Ils ont été pour moi bien plus que des animaux de compagnie. Ils étaient mes gardiens, mes protecteurs, mes compagnons. Mes amis. Ils m’ont sauvé la vie plus souvent que je ne saurais dire, et je crois bien que sans eux je n’aurais jamais eu le courage de m’enfuir.
Je partageais ma cellule avec trois autres esclaves, deux hommes et une femme, et il y avait une dizaine de cellules comme la mienne dans le bâtiment où on était. Vu le fort taux de mortalité parmi nous, il y avait toujours au moins deux cellules vides, et des lits inoccupés dans la moitié des autres.
Etrangement, les Maîtres avaient décidé qu’il nous fallait prendre nos repas en commun, et on nous amenait midi et soir dans une espèce de salle ronde au centre du bâtiment, avec des gardes partout, pour nous faire manger. On avait le droit de parler tant qu’on n’élevait pas la voix, mais pas de quitter la table avant que tout le monde ait fini son repas.
On nous faisait asseoir, on nous servait, puis une fois les assiettes vides elles étaient débarrassées et nous étions ramenés à nos cellules. Au moindre geste qu’un garde considérait comme agressif, on tâtait du fouet.
Il serait agréable de penser que ces instants étaient pour nous un répit durant lequel on tisserait des liens avec nos compagnons d’infortune ; c’est au départ ce que je pensais en tous cas. Mais dès le premier repas, j’ai déchanté.
Je vous l’ai dit, je crois, que les autres esclaves pensaient que pour avoir une chance de s’en sortir, il fallait écraser les plus faibles. Et ces moments étaient particulièrement propices à l’intimidation et aux coups bas en tous genres. C’était un autre niveau d’enfer.
Il y avait eu tellement de plats empoisonnés par le passé, qui avaient causé de véritables hécatombes parmi les esclaves, que les gardes avaient pris l’habitude de goûter les plats. Un jour, un nouveau venu qui n’était pas encore au courant de ça a réussi, on ne sait comment, à glisser du datura concentré dans le plat qui était posé sur la table à laquelle j’étais assise. Il ne m’aimait pas beaucoup et je crois que c’est moi qu’il visait en particulier.
Quand il a vu le garde attraper une cuillère et se servir à même la marmite, le pauvre bougre est devenu très pâle. Ce qui nous a d’ailleurs permis de savoir qui accuser quand le garde s’est effondré. On a dû sauter un repas, mais ça ne nous a pas dérangé, on était juste contents d’être encore en vie et capables de se battre et de danser.”
Mura est sidérée. Comment sa petite fille peut-elle raconter de telles horreurs sans broncher?
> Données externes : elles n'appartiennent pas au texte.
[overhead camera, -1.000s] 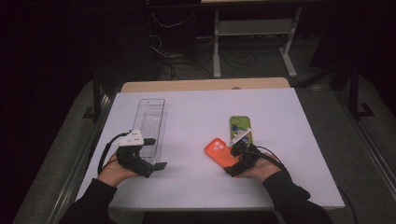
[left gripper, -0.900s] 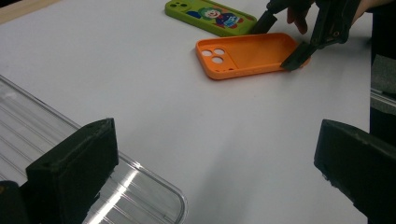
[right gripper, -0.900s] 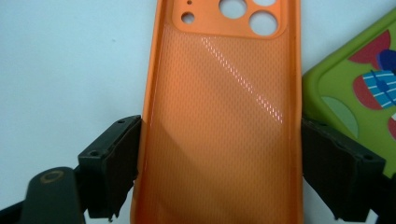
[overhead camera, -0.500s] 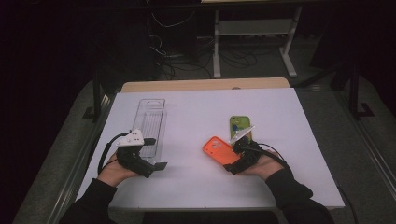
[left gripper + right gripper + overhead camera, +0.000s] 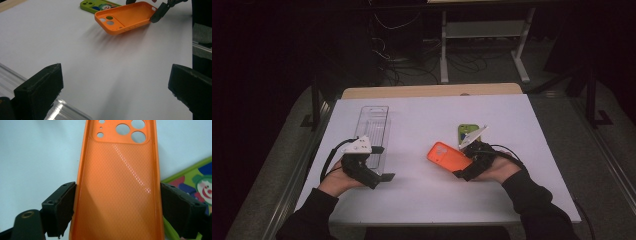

Il lui semble tout simplement impossible que toutes ces choses aient pu lui arriver. Personne ne se rend-il compte qu’Aeris est clairement en train de mentir, de tout inventer?
Des plats empoisonnés, des gens qui meurent, et Aeris qui vous raconte tout ça en vous regardant dans les yeux, la voix morne et sans timbre, c’est forcément faux. N’importe qui pourrait le voir, il est impensable que qui que ce soit puisse traverser ce genre d’épreuves et rester suffisamment sain d’esprit pour les relater.
L’histoire qu’elle vient d’entendre n’a rien à voir avec la version résumée et édulcorée qu’Aeris a narrée le lendemain de son arrivée, elle en est tellement éloignée de par ses détails et son horreur simple que Mura, qui s’est accrochée à l’espoir que sa fille ait miraculeusement peu souffert, ne réussit pas à la croire.